Наша беседа зашла в тупик. Но надо было ее закончить.
— Я слышал, вы пишете роман?
Он подтвердил:
— Уже много лет.
Я сказал:
— Мандельштама погубило маленькое стихотворение. Большой роман это может сделать с не меньшим успехом. Согласитесь.
— Возможно, — кивнул он. — Если, конечно, его не поленятся прочесть. Но я уж сказал вам: тут я не властен. Рождаешься сделать что должен сделать.
— И это, по-вашему, и есть — независимость от истории?
— В первую очередь — от злободневности, — сказал он с кольнувшей меня интонацией. Не то беспечность, не то легкомыслие, какое-то скрытое превосходство.
Я спросил:
— Вы задумывались, как выглядит смерть?
Он сказал:
— Я бы хотел увидеть, как выглядит эта грань перехода. Надеюсь, что это — не темнота.
— Понять не могу, — сказал я с досадой. — Чем так притягивает писателей эта мистическая игра?
— Что же тут странного? — он удивился. — Это и есть ваша связь с судьбой. Нужно уметь принимать сигналы. Они вам подсказывают место в жизни, как подсказывают место слова в строке. До этого слово живет отдельно, как лебедь, отбившийся от стаи.
И добавил все с той же интонацией:
— Без этой дрожи жизнь беднеет.
Да, превосходство, превосходство! Не знаю, намеренное или нет, но я его отчетливо слышал. Собрав уходящую волю в кулак, я сказал ему:
— Вы глубоко ошибаетесь, если думаете, что я исчезну. Я останусь. И не только в учебниках. Меня не стереть из памяти улицы ни по прихоти моих ненавистников, ни из инстинкта самосохранения. Люди не могут жить без отца. Они богомольны. В России — особенно.
Он только покачал головой. И спросил:
— Вы были хорошим отцом вашим детям?
Я знал, что не могу уступить. Я никогда не уступал.
— Плохо ваше дело, — сказал я. — Вы беззащитны.
Он возразил:
— Я не могу с вами согласиться. Безоружность — это не беззащитность.
Сил больше не было. Я сказал:
— Закончим наш разговор. Прощайте. Мы никогда не поймем друг друга.
Он неожиданно изумился:
— Почему же? Разве вы не артист?
— Нет, — закричал я. — С чего вы взяли? Забудьте об этом. Я — Юпитер.
Он повернулся и двинулся к выходу. Я глядел ему вслед, еще не веря, что все уже кончено, и повторял:
— Нет. Я — Юпитер. Я — Юпитер…
5 марта
— Да, — закричал я. — Да, я артист. Человек, поступивший в эту больницу с черепно-мозговой травмой — народный артист Донат Павлович Ворохов. Черт бы вас взял! Всех до единого. Вас и все ваши игры с дьяволом. Они надоели мне до' смерти, до' смерти. Я только артист. Меня зовут Ворохов. Оставьте меня наконец в покое. Мое имя Во-ро-хов. Оля, скажи им…

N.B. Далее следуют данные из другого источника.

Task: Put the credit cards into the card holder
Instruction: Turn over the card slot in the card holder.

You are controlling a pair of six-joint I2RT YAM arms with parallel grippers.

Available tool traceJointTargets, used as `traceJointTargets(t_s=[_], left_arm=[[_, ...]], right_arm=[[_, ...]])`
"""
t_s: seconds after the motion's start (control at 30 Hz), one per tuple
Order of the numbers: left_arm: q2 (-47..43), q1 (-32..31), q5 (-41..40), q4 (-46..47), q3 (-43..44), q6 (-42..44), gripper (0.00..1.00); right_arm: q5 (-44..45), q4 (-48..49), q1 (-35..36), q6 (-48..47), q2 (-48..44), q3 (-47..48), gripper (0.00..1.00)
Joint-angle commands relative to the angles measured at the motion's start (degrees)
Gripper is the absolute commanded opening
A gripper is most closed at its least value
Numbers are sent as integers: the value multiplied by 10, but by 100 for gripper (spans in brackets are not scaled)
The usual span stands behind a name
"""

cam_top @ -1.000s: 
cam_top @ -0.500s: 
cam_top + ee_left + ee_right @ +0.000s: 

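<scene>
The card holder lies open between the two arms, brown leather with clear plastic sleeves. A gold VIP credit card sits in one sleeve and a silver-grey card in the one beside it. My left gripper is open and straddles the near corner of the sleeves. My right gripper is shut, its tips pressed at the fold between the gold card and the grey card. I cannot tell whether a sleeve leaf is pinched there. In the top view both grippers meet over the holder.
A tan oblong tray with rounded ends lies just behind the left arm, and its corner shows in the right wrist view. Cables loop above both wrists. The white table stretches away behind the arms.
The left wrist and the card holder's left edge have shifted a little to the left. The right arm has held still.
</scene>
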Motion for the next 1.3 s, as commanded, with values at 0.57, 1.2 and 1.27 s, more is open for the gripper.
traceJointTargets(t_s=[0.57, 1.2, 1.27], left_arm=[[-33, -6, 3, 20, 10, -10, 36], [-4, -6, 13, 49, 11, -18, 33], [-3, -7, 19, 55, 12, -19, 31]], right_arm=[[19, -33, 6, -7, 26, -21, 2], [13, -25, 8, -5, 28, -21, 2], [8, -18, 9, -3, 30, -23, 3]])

И полетел, полетел, полетел по бесконечному тоннелю, в который меня со свистом и ветром словно всосал воздушный поток, весь в хлопьях света, как в хлопьях снега. Я полетел, полетел, полетел за грань перехода, за грань перехода, куда-то обратно, обратно, обратно, куда-то на полвека назад, в белую тьму моего зачатия.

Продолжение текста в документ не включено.